» What you have to do:
The data below should be printed in full, exactly, and without any of its images.

◆ ◆ ◆

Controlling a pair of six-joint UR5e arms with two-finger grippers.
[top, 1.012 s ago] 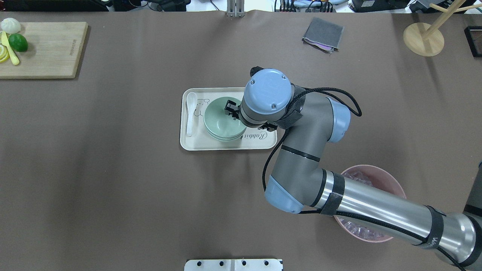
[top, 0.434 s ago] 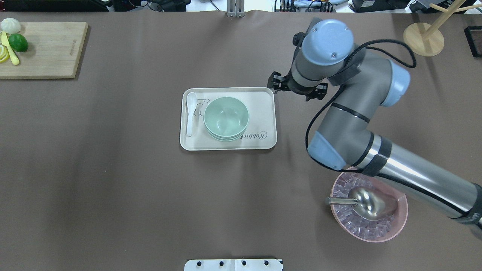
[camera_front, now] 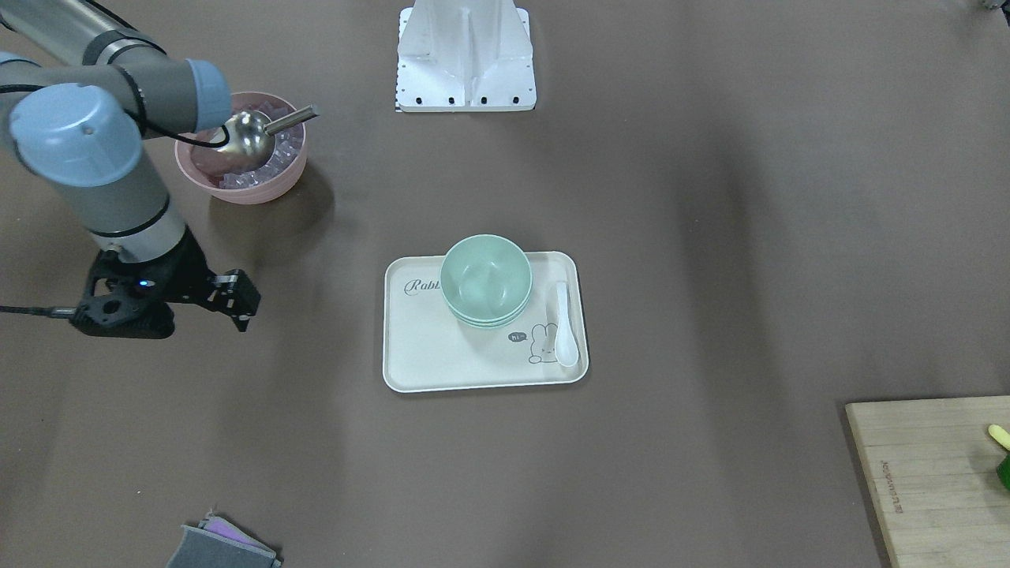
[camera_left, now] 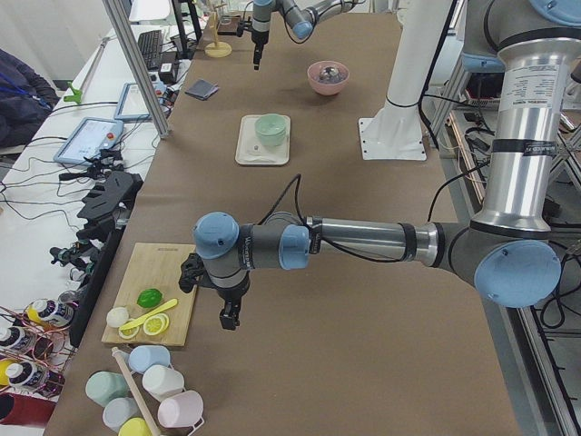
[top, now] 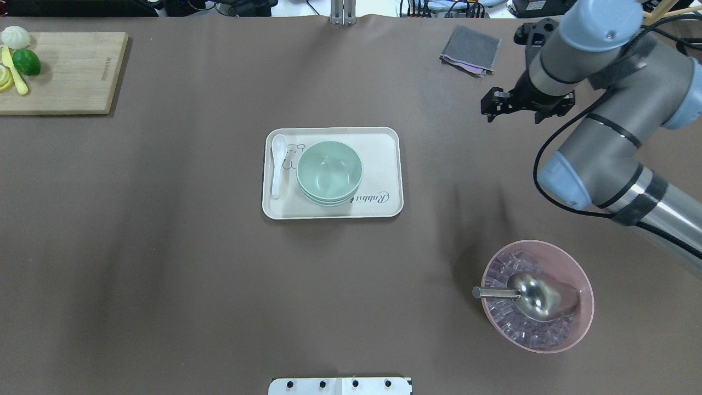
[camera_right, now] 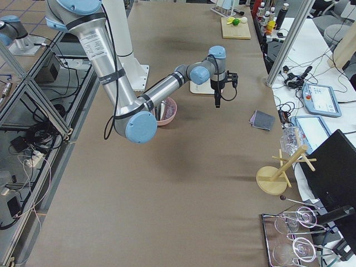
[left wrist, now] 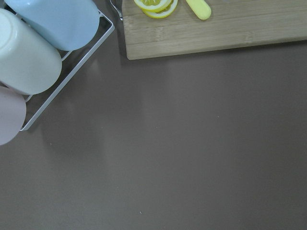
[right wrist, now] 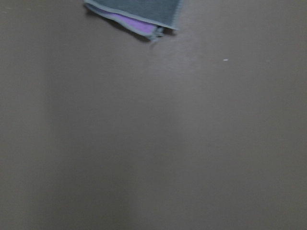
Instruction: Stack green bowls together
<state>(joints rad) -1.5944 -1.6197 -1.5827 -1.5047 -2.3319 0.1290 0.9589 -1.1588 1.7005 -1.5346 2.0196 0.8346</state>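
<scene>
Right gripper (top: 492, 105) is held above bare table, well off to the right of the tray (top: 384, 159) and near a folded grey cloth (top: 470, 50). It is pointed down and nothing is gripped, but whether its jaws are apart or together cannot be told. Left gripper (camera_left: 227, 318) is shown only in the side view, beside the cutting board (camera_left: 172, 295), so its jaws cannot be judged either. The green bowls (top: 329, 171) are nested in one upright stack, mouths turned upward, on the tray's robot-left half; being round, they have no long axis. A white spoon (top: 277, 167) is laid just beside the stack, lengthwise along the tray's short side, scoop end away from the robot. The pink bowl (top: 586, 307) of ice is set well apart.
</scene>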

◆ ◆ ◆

» Written solution:
Controlling a pair of six-joint UR5e arms with two-finger grippers.
[top, 1.012 s ago] 
[top, 0.434 s ago] 
[camera_front, now] 
[camera_left, now] 
[top, now] 
[camera_right, now] 
[left wrist, now] 
[right wrist, now] 
Instruction: Stack green bowls together
<state>(joints rad) -1.5944 -1.6197 -1.5827 -1.5047 -2.3319 0.1290 0.9589 -1.1588 1.7005 -1.5346 2.0196 0.8346</state>
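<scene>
Right gripper (top: 492, 105) is held above bare table, well off to the right of the tray (top: 384, 159) and near a folded grey cloth (top: 470, 50). It is pointed down and nothing is gripped, but whether its jaws are apart or together cannot be told. Left gripper (camera_left: 227, 318) is shown only in the side view, beside the cutting board (camera_left: 172, 295), so its jaws cannot be judged either. The green bowls (top: 329, 171) are nested in one upright stack, mouths turned upward, on the tray's robot-left half; being round, they have no long axis. A white spoon (top: 277, 167) is laid just beside the stack, lengthwise along the tray's short side, scoop end away from the robot. The pink bowl (top: 586, 307) of ice is set well apart.
</scene>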

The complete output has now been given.